许文雄那边刚接到信息,刺桐花小区又有两个人昏迷不醒,其中一个还是物业的工作人员,陈清河心情有些沉重,驱车途中,脑袋飞快思索,企图透过现有信息,发现一点什么。
他到刺桐花小区时,已经是下午近三点左右。
尽管此时阳光明媚,陈清河却只感到一股子压抑笼罩,路上行人很少,小区门口停着一辆急救车,这是急救中心特地安排的,里面有临时指派医生,当然医生现在并没有在车里。

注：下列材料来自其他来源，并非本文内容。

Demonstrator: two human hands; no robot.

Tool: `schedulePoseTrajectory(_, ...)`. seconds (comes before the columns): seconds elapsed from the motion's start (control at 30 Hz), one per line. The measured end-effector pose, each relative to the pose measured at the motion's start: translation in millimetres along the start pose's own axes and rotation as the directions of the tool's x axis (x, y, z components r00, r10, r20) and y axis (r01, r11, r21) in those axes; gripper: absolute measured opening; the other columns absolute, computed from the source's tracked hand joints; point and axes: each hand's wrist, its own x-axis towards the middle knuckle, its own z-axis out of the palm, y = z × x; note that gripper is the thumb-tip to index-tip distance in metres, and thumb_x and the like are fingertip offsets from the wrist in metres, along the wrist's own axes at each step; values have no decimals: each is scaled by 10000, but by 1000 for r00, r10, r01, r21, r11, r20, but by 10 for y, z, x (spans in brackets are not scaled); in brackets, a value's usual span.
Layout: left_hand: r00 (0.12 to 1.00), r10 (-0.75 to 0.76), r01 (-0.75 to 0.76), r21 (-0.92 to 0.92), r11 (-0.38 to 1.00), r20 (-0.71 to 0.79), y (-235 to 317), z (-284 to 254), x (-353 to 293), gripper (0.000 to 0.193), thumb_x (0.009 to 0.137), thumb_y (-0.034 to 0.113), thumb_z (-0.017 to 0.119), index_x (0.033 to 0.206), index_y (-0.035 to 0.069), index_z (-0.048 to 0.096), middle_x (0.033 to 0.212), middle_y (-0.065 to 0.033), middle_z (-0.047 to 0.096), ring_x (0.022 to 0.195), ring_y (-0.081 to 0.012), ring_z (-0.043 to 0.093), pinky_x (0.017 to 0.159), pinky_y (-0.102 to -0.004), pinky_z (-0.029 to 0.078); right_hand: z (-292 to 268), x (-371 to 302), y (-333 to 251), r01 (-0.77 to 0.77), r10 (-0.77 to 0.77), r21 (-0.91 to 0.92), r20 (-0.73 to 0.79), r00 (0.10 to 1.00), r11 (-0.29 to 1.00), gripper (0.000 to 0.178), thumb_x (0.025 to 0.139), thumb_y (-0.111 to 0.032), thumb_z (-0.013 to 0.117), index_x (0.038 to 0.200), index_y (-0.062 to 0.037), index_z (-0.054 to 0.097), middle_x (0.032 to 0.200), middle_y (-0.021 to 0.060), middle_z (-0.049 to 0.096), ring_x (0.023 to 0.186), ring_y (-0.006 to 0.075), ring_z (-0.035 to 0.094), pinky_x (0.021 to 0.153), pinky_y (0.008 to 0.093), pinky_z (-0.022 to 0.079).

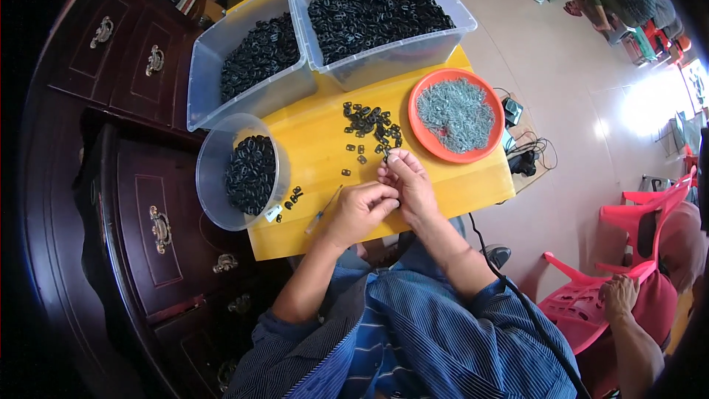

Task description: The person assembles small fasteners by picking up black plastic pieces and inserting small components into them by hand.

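My two hands meet over the near part of the yellow table [310, 129]. My right hand [415, 186] is closed, thumb and forefinger pinching a small black part [386, 154]. Against it, my left hand [362, 210] has its fingers curled together; whatever they hold is hidden. Just beyond my fingertips lies a loose pile of small black two-holed parts [377, 120], with a few strays on its near side. Beside my left hand a thin tool with a pale handle [317, 218] lies on the table, partly covered.
An orange plate [415, 120] of small silvery metal pieces stands at the right. At the left is a round clear tub [212, 191] of black parts. Two clear bins [317, 66] [210, 103] stand behind. Dark drawers [151, 214] flank the left; a person sits on a pink chair [572, 303] at right.
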Motion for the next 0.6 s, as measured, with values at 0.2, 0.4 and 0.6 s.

停好车,进了小区,岗亭里面空空的,连门卫不知道跑哪里去了。
远远就见一群人围在物业门口,有穿白大褂的医生、有穿制服的民警、有围观驻足的业主…
“没吃吧?垫垫肚子。”
许文雄迎了上来,递过一份热乎乎的手抓饼,陈清河也没客气,接过就直接吃了起来,两人越过人群,进了物业的办公室,里面已经清理出一块空地,放置有便携式推车担架,上面则躺着一个胖乎乎的女人,二十来岁。
一个急救护士正在帮忙测心率体温,两个人站在旁边;
“被发现时正趴在桌上,找不到什么线索。”
“另一个呢?”
“六栋的一个住户,他同事看他今天没去上班,打电话也不接,撬开锁才发现的。”
“人呢?”
“还在房间里,专科学院那边的人正在采样。”
“这里有监控吧?”陈清河咽下食物,抬头看了眼天花板上的摄像头。
“看过了,不是突然昏迷,像是困了趴着打盹,昏迷前神态都很正常。”许文雄揉揉额头,补充道:“和其他人的家属问询类似,昏迷没有一丝征兆!”
“一切都正常,才是最奇怪的。”
“是啊!”
“好像都是睡着后突然就不醒来了。”
“睡觉吗?”
正在两人讨论时,门外突然跑进来一个民警,看见许文雄忙说道:“许队,六号楼那人醒了!”
………
当许文雄和陈清河赶到六号楼四零四,看到屋里的几个人时,一时间不知道哪位是昏迷的业主,除了几个挂着工作牌的人和民警,另外三个人全部精神状态正常。
而且;在场所有人都一脸惊奇的样子。
………
“你醒来后被困在小区?”
“外面都是白雾?”
“你有遇到其他人吗?”
“见到这个很壮的人没?”
“他死了?”
“变成白雾消失?”
“还有一个人也死了,但没变成白雾消失是吧?”
“你睡着了,就回来了?”
许文雄看着逐句询问的陈清河,同样一脸惊奇,又审视神情振奋,颇有劫后余生感的青年,一时间不知作何感想,但他依旧认真的拿着执法记录仪,仔细听对方述说。
“大家都很害怕!”青年如是说道。